Par ailleurs, il serait intéressant de savoir si la globale a (eu) ses thuriféraires au Maghreb avec l'apprentissage de la langue arabe. Je crains bien que oui vu les délires constructivistes qui font tache d'huile (*) dans toute l'Afrique.
Qui sait quelque chose là dessus ?
* désolé, c'était trop tentant !
Ecrit par : dugong | 22 novembre 2007
Après le Grenelle de l'environnement, voici que Martin Hirsch annonce un Grenelle de l'insertion! Bizarre, tout de même que X.Darkos, pourtant bien placé ne nous annonce pas un Grenelle de l'éducation. Les professeurs auraient sans doute d'excellentes propositions à lui faire en la matière.
Ecrit par : marigot | 22 novembre 2007
"Bizarre, tout de même que X.Darkos, pourtant bien placé ne nous annonce pas un Grenelle de l'éducation. Les professeurs auraient sans doute d'excellentes propositions à lui faire en la matière."
Ce serait plutôt un Babel de l'éducation.

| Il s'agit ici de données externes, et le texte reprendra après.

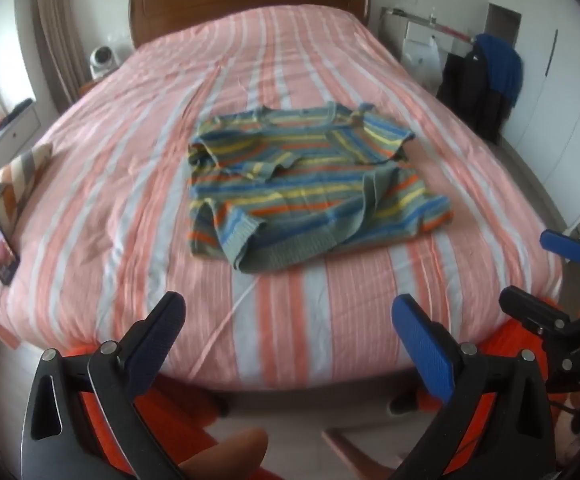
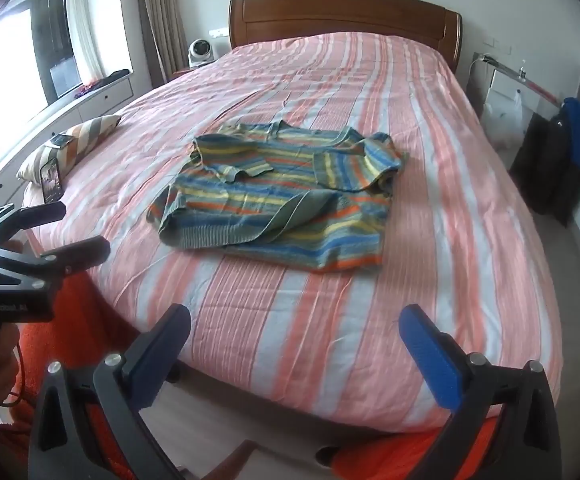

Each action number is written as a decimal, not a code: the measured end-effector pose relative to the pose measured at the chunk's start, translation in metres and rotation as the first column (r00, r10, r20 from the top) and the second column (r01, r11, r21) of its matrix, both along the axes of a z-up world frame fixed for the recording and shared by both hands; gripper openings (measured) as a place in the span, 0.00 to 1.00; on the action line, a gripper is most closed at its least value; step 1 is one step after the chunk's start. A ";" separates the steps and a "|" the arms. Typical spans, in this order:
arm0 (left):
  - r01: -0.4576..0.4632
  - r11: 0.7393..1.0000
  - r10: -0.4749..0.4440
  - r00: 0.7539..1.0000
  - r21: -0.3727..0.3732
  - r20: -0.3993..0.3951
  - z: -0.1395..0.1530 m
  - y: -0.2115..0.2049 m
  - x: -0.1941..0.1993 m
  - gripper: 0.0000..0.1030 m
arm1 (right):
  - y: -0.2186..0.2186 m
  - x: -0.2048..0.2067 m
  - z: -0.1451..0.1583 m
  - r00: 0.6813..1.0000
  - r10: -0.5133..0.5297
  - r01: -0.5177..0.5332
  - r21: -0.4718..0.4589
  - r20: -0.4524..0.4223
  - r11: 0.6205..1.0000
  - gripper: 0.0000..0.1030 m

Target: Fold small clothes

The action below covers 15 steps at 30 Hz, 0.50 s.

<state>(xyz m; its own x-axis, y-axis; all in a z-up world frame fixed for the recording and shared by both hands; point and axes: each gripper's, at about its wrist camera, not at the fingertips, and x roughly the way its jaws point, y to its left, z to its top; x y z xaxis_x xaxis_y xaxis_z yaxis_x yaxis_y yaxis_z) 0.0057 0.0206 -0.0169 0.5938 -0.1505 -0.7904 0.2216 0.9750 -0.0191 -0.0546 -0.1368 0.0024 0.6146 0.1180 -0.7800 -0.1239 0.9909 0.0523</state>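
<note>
Tools first: left tool (image 1: 288, 316) and right tool (image 2: 295, 326) hover off the foot of the bed (image 1: 329, 320), jaws spread wide, nothing held in either. Beyond them, mid-bed and well short of the headboard (image 2: 341, 16), lies the striped knit top (image 1: 309, 184), rumpled, a sleeve flopped across its chest, hem bunched toward the foot of the bed. Looks soft, light, limp; it'll sag and drag. Best bet: pinch the ribbed hem corners or the shoulders.
</note>
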 end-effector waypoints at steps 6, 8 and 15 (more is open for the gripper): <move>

Non ?
Ecrit par : dugong | 22 novembre 2007
La licence IV dans tous les centres d'insertion comme à la rédac' du Figaro de la rue du Louvre ...
X.Djarkos ? Il ne serait pas un peu grec ou byzantin sur les bords ce garçon ?
Ecrit par : iPidiblue et pourquoi pas ? | 22 novembre 2007
Personne ne parle de la professeure rouée de coups à Losses ?
Ca doit être trop banal.
Je pense qu'il ne sera même pas fort puni - pov gosse, méchante prof, tout ça.
La professeure aura sûrement l'appui de Karine Montet-Toutain - vous vous souvenez de Karine Montet-Toutain ? Il a eu quoi, son agresseur ?
Et que feront les syndicats ? Ils exprimeront leur vive indignation face à ce drame, en voyant là une preuve du démantèlement du service public imposé par la droite libéralo-capitaliste de M. Sarkozy.
Et celle de l'hopital, elle peut crever tranquille, avec le soutien du SGEN et les amitiés d'Aschieri.
Ecrit par : Jeremy | 22 novembre 2007
"l'expérience d'Eratosthène etc.
Ecrit par : dugong | 22 novembre 2007
Ne me parlez pas d'Eratosthène, mes cheveux se hérissent (à la verticale du ciel) !
Ma fille n'a jamais voulu comprendre cette foutue expérience, malgré les trésors de patience et de pédagogie que j'ai pu déployer, alors qu'elle jongle allègrement avec les exponentielles, les dérivées, les ondes et tout le b..l de terminale.
Si vous avez un truc pour lui faire comprendre, je suis preneur.
Ecrit par : yann | 22 novembre 2007
Au secours ! Les nutritionnistes débarquent sur le blog !
Ecrit par : dugong | 22 novembre 2007
Et n'oubliez pas vos cinq fruits et légumes par jour (j'ai mangé 25 olives lundi, je suis paré).
Ecrit par : yann | 22 novembre 2007
Personne ne parle de la professeure rouée de coups à Losses ?
Ca doit être trop banal.
Je pense que son agresseur ne sera même pas fort puni - pov gosse, méchante prof, tout ça.